### What you will do
Find every line below with "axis" in it and give only how many there are.

Records from a data source
•••
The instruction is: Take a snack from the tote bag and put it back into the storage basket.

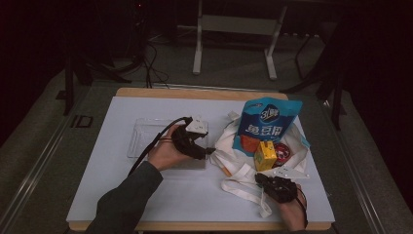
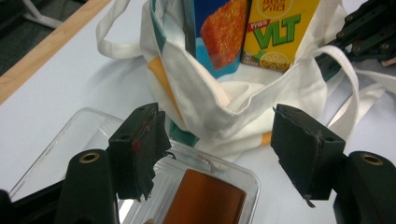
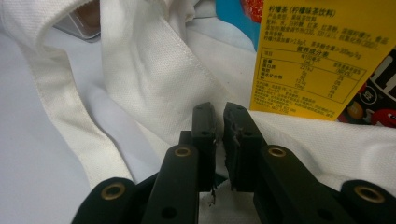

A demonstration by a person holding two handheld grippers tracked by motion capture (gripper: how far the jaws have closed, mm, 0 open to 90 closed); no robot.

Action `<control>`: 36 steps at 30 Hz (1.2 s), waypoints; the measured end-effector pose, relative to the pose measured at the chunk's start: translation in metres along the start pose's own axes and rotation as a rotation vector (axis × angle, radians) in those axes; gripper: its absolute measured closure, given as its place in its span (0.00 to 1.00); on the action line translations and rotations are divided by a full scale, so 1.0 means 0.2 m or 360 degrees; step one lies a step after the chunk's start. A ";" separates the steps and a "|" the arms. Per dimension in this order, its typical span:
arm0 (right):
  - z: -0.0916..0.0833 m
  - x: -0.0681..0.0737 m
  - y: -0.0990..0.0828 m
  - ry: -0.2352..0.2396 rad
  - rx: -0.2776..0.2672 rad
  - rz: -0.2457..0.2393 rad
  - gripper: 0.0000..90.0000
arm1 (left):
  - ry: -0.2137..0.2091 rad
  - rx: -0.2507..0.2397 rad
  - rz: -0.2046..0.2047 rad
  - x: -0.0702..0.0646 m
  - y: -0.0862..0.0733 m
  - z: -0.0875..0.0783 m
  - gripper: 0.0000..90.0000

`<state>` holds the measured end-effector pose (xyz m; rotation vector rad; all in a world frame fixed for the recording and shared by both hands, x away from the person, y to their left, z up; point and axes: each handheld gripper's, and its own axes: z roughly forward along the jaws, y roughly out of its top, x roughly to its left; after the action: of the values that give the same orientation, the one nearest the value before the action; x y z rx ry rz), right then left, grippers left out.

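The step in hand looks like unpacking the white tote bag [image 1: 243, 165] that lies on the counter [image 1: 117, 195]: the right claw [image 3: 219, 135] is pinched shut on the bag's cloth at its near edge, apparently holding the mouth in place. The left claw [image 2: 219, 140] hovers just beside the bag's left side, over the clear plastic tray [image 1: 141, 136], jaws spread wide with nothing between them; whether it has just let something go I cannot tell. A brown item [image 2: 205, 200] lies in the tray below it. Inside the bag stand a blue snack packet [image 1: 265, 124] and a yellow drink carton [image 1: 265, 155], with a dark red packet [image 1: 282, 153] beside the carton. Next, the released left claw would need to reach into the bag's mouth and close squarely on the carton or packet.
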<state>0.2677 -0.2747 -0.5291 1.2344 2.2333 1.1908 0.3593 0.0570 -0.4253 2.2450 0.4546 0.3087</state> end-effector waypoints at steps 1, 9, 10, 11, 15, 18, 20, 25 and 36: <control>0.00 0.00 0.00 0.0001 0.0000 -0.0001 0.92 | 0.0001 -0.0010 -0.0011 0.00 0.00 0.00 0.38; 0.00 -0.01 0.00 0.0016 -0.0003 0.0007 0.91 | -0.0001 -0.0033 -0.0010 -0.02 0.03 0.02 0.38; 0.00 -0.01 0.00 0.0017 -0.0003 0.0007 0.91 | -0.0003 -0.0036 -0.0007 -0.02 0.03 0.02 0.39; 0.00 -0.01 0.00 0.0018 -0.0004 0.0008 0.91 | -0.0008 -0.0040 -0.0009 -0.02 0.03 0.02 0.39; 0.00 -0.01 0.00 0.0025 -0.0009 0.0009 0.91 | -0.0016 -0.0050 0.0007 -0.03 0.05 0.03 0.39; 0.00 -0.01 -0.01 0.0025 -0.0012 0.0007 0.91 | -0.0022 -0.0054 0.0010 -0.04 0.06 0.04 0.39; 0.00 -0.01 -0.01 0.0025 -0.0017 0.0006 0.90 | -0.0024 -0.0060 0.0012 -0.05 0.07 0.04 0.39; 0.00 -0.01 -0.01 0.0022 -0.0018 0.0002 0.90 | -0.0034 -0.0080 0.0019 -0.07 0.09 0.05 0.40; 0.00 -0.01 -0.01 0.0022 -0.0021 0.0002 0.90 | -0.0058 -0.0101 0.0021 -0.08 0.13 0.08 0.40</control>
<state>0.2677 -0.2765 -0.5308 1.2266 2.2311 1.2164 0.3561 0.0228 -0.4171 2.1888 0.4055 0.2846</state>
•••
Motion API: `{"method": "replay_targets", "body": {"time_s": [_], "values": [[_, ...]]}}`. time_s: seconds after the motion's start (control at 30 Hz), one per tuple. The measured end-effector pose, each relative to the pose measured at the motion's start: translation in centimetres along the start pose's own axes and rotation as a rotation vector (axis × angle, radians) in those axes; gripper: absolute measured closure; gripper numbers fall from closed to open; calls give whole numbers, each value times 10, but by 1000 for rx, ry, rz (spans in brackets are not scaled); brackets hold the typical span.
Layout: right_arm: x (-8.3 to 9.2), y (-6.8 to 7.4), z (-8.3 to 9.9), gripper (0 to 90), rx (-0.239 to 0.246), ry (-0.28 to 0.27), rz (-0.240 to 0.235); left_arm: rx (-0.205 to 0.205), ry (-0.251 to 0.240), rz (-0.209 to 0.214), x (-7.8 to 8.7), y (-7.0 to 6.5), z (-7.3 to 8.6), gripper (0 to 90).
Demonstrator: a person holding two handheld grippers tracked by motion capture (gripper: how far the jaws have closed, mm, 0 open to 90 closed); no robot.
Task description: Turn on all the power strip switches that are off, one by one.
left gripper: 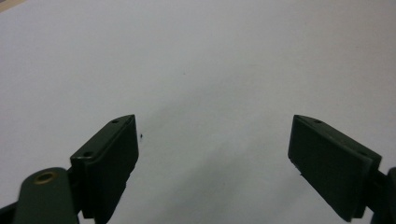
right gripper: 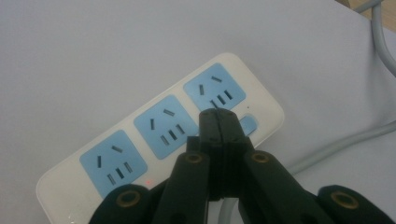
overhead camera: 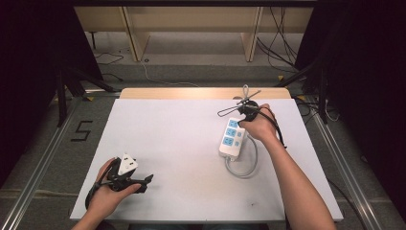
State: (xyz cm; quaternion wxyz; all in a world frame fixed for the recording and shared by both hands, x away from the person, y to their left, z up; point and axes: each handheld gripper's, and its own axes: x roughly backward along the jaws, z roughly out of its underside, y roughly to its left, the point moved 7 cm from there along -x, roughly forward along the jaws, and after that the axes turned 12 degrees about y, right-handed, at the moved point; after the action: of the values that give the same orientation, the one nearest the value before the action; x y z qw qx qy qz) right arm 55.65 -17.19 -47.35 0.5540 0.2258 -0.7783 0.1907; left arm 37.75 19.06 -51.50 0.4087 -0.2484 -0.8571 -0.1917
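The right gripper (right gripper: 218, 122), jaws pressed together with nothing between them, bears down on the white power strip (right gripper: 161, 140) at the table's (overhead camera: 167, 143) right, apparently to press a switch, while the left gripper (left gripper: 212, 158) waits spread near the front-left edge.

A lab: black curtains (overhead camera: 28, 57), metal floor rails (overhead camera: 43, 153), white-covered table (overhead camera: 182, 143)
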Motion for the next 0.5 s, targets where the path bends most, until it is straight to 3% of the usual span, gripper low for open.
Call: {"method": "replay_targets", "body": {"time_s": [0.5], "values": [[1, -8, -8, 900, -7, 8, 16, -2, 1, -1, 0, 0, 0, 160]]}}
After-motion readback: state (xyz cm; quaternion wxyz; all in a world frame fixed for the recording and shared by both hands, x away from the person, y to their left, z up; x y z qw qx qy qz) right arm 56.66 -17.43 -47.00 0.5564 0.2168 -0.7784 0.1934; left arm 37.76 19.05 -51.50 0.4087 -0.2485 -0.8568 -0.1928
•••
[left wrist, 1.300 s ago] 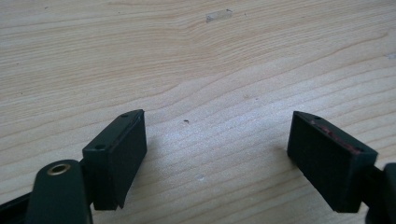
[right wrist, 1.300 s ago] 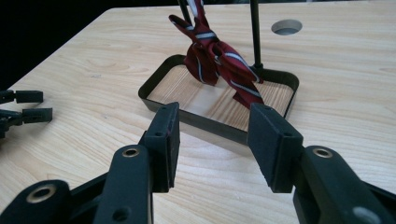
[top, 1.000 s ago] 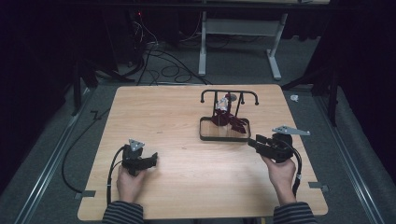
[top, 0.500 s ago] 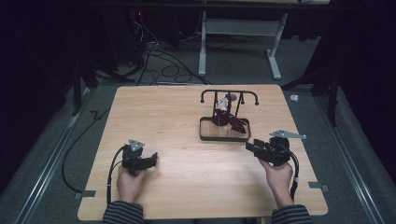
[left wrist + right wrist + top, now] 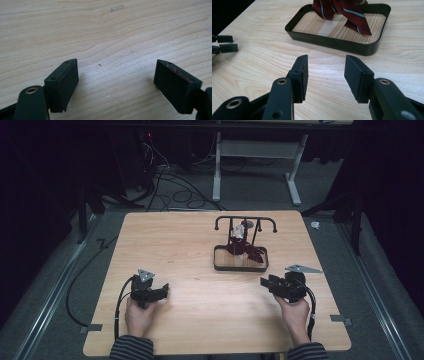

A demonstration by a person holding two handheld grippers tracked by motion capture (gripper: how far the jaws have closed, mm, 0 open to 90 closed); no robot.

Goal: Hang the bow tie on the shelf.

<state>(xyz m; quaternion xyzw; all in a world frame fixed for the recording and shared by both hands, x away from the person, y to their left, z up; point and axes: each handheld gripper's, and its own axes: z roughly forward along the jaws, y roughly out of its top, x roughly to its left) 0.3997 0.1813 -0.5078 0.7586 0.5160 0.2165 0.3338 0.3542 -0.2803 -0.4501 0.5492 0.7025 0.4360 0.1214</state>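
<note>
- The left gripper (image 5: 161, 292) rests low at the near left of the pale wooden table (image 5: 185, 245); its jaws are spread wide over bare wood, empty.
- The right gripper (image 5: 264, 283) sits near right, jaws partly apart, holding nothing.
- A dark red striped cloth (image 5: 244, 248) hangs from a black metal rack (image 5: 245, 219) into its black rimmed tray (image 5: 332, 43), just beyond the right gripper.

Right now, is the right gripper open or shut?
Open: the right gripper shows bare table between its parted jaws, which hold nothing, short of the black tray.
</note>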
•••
### Solution to the problem
2